The surge in demand for housing over the past two years has been fueled in part by low mortgage rates after the Federal Reserve lowered rates in response to the pandemic. The average 30-year fixed mortgage rate in 2021 was 2.96%, with the metric hitting a record low in January 2021 when mortgages sat at 2.65%.

Buying a home back then meant locking in a record-low mortgage and this it was a no-brainer for many prospective homebuyers, despite rising home prices. But if 2020 and 2021 were the best years to buy a home with a mortgage, 2022 is the polar opposite. 

More than half of current homeowners were able to lock in a fixed rate below 4%. As of April 2022, 30-year fixed mortgages are sitting well above 5%, after the Federal Reserve began raising interest rates to combat inflation. For homeowners who already secured low rates through purchases or refinancing during the pandemic, the thought of putting their home on the market now might not be all that appealing if it means buying a new home that locks them into a high rate.

According to the latest national housing survey by Fannie Mae, 92% of current homeowners, regardless of income level, believe that their home is either somewhat or very affordable.

An unwillingness to move and take on a higher mortgage may be what has already led to a 7% drop in new listings this spring relative to last year. * Though locally inventory was up 6.4% in April while home sales were down 2.5%. Locally demand is decreasing in response to a record-high surge in mortgage rates in the first months of 2022. 

While low mortgage rates previously acted as a buffer that justified a home purchase even when home prices were high.
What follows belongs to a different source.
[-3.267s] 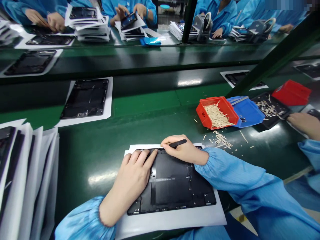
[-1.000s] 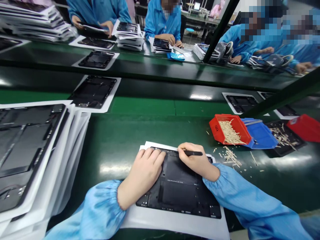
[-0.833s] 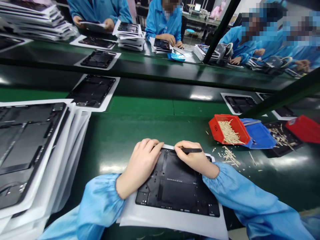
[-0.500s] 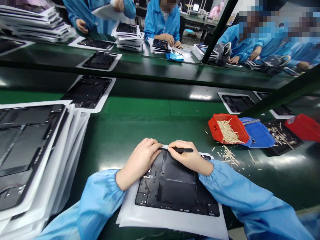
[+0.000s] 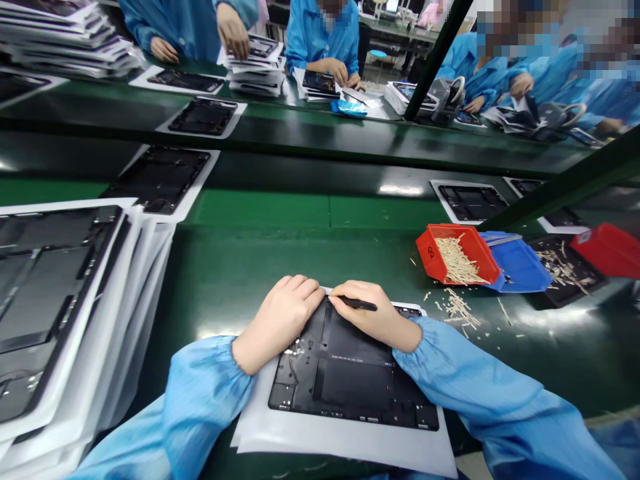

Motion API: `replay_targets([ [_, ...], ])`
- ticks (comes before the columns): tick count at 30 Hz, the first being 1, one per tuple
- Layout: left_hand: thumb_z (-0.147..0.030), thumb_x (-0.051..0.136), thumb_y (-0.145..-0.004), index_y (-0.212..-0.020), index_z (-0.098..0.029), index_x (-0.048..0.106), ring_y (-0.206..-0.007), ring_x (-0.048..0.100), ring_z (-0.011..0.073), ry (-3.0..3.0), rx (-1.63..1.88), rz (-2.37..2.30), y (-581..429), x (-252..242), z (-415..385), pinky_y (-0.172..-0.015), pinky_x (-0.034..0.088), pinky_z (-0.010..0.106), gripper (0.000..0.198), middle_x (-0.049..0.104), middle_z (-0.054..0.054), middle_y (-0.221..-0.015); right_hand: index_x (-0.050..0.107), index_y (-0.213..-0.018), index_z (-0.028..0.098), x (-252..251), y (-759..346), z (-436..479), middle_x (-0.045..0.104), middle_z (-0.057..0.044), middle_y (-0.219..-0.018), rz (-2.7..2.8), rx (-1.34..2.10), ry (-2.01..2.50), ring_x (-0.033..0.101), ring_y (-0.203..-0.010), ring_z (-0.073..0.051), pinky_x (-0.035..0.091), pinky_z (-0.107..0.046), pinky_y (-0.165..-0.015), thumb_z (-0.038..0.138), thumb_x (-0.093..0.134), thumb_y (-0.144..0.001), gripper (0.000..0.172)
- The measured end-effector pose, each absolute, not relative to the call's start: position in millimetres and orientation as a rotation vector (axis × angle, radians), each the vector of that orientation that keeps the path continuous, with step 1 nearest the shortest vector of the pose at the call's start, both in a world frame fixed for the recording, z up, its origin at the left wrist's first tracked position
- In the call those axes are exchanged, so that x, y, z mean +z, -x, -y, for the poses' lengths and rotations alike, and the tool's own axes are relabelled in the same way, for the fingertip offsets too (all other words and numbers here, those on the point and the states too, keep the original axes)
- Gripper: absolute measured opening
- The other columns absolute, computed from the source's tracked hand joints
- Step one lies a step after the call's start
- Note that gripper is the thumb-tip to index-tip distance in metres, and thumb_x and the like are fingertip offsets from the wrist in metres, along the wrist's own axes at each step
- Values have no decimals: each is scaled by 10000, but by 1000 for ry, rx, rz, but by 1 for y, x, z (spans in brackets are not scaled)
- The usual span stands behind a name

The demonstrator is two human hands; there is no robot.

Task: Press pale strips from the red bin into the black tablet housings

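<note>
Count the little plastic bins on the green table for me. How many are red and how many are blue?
Red bins: 2
Blue bins: 1
Total: 3

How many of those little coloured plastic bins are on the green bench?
3. A red bin full of pale sticks, a blue bin right beside it, and a second red bin at the far right edge. More may be out of frame.
</note>
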State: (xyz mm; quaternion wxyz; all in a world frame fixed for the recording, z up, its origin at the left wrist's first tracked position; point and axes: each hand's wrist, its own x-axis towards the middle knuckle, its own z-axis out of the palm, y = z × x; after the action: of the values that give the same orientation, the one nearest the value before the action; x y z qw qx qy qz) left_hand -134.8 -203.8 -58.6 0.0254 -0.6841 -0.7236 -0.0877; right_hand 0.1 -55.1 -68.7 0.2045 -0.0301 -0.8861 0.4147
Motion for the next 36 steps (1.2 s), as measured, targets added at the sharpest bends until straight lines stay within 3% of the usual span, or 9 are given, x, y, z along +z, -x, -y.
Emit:
replay_targets([
  [14, -220, 447, -926, -1045, -172, 597, -880, 517, 202, 2087, -314, 2220, 134, -59, 204, -756, 405, 353, 197, 606, 54, -940, 648, -920, 192, -67, -5, 52, 665, -48, -840, 2558, 1152, 28, 596, -763, -162, 478, -304, -744, 250, 503, -918, 156],
  [26, -234, 428, -935, -1072, -173, 588, -889, 519, 197, 2097, -334, 2258, 136, -60, 205, -774, 403, 347, 219, 616, 53, -963, 670, -946, 190, -64, -3, 53, 689, -37, -895, 2516, 1253, 69, 625, -813, -152, 488, -286, -785, 203, 536, -894, 145],
  [31, -286, 391, -955, -1048, -195, 613, -880, 546, 169, 2054, -590, 2356, 145, -63, 206, -775, 413, 319, 257, 646, 44, -958, 681, -834, 181, -50, -5, 51, 691, -18, -779, 2511, 1455, 156, 636, -702, -133, 515, -252, -699, 201, 556, -862, 129],
  [36, -252, 433, -936, -1006, -200, 622, -841, 540, 182, 2095, -403, 2275, 142, -56, 204, -751, 409, 332, 208, 633, 46, -920, 656, -820, 157, -32, -23, 40, 655, -13, -675, 2292, 1711, 377, 599, -548, -102, 503, -213, -534, 274, 564, -864, 155],
])
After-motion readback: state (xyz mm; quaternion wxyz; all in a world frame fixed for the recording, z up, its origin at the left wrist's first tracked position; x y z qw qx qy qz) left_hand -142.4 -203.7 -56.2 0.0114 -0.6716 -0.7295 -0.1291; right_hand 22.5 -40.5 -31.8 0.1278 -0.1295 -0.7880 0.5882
That buffer is now gone, as most current homeowners are enjoying fixed rates far below what they would have to deal with should they decide to move.
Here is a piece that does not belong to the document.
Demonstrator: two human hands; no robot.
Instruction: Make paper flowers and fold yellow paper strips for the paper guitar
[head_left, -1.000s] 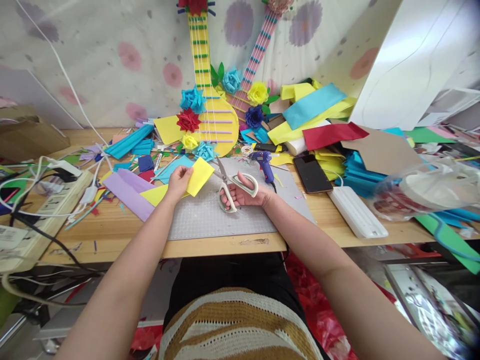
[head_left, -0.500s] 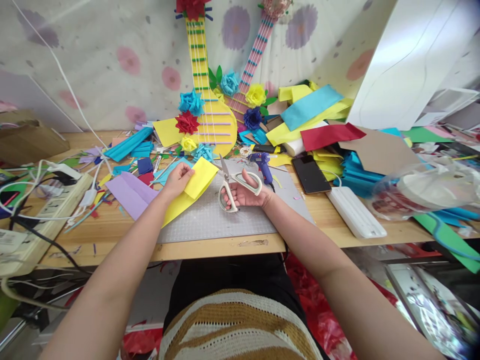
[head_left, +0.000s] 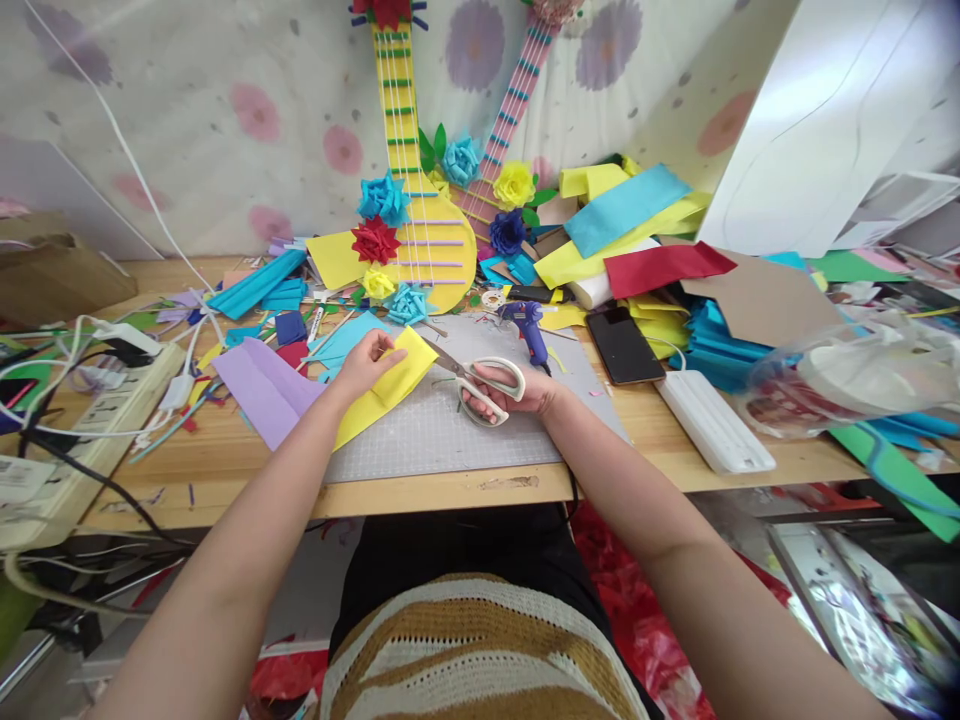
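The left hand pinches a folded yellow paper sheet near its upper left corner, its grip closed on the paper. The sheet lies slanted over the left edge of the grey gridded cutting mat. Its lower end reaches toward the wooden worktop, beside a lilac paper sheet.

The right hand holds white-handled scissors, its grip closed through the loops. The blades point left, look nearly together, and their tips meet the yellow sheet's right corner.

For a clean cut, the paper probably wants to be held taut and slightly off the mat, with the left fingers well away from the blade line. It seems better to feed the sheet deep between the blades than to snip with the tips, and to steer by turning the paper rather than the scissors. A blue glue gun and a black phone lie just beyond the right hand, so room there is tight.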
No one wants a higher mortgage

Homeowners are holding on to their homes for longer because moving and finding a new home in the current market is too expensive. From a personal finance standpoint, the decision is probably wise. But from a macro perspective on the U.S. housing economy, it’s bad news.

Higher mortgage rates and lower demand for homes is helping to cool the housing market, but increasing inventory is critical. More listings and more homes on the market would have the biggest effect on alleviating competition, giving buyers more negotiating power, and reining in prices.

In a promising sign, new construction starts for homes in the U.S. are growing at a steady rate, but until current homeowners begin to venture back into the market, supply will remain constrained, and prices will likely stay relatively high.

If you, or someone you know is considering Buying or Selling a Home in Columbus, Ohio please give us a call and we’d be happy to assist you!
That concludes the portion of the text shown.